Cloning of β-amyrin synthase gene from Panax quinquefolius and its bioinformatics analysis

Author: Qiong WU ¹
Author Information

1. College of Pharmacy
Publication Type:Journal Article
Keywords: β-amyrin synthase; Molecular cloning; Panax quinquefolius L.; RACE; Real-time fluorescence quantitative PCR
From: Chinese Traditional and Herbal Drugs 2013;44(11):1476-1480
CountryChina
Language:Chinese
Abstract: Objective: To obtain the full-length cDNA of β-amyrin synthase (bAS) involved in triterpene saponin biosynthesis in Panax quinquefolius and provide the reference for saponin biosynthesis and the regulation of secondary metabolism in P. quinquefolius. Methods: Based on large-scale ESTs sequencing and RACE technology, the full-length cDNA of P. quinquefolius bAS (PqbAS) was obtained.

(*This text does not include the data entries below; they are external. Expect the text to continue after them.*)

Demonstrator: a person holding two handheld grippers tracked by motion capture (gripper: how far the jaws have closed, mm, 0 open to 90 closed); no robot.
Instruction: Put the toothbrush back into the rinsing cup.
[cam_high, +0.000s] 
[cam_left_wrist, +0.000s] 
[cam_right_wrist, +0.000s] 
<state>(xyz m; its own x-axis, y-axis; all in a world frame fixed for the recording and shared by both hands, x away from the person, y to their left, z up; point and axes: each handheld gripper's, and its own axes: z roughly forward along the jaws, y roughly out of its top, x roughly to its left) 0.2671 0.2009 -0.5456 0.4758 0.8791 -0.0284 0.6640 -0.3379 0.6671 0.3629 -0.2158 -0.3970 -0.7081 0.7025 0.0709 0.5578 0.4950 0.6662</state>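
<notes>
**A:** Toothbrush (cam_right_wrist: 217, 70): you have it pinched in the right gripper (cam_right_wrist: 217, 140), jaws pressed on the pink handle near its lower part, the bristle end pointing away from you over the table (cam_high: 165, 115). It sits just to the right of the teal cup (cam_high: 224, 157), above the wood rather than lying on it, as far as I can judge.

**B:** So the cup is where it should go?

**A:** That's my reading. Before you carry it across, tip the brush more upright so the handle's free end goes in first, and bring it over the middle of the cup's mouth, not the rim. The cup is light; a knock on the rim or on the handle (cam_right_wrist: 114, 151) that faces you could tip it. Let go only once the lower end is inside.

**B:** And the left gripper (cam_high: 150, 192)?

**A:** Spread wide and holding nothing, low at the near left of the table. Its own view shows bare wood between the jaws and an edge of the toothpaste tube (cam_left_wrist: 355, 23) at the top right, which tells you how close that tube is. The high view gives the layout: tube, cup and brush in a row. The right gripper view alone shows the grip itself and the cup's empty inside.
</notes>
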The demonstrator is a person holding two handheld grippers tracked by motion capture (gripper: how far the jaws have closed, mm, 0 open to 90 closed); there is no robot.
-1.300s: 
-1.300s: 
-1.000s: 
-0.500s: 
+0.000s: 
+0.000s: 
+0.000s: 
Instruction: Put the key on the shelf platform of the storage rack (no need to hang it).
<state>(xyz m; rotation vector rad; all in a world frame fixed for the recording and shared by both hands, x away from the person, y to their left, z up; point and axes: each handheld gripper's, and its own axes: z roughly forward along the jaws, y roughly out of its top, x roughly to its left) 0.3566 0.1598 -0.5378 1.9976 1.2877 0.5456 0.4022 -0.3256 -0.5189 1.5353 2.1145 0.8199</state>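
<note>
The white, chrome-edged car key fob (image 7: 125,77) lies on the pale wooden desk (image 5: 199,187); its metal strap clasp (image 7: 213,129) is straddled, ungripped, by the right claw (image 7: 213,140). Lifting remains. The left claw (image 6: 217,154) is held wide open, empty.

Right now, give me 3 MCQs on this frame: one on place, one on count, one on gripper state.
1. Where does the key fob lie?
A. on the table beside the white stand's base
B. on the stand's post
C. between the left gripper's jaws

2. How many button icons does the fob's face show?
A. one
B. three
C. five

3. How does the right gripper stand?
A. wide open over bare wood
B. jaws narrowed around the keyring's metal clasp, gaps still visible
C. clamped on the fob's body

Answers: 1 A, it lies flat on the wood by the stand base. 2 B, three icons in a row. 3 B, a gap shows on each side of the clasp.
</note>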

Results: The full-length cDNA of PqbAS (GenBank No. JX185490) was 2 309 bp which included an open reading frame (ORF) code of 631 amino acid peptide. Common conserved domains of oxidosqualene cyclases (OSCs) were found in PqbAS including active sites and conserved sequence. Singal P4.0 analysis showed that PqbAS was a non-secreted protein. Tmhmm 2.0 analysis showed that PqbAS was a non-transmembrane protein. Real-time fluorescence quantitative PCR analysis showed PqbAS gene expressed in various organs, higher in flowers and stems while relatively lower in roots and leaves. Conclusion: The full-length of bAS is first cloned, which could provide the foundation for the investigation on expression characteristics and its role in synthesis of saponin.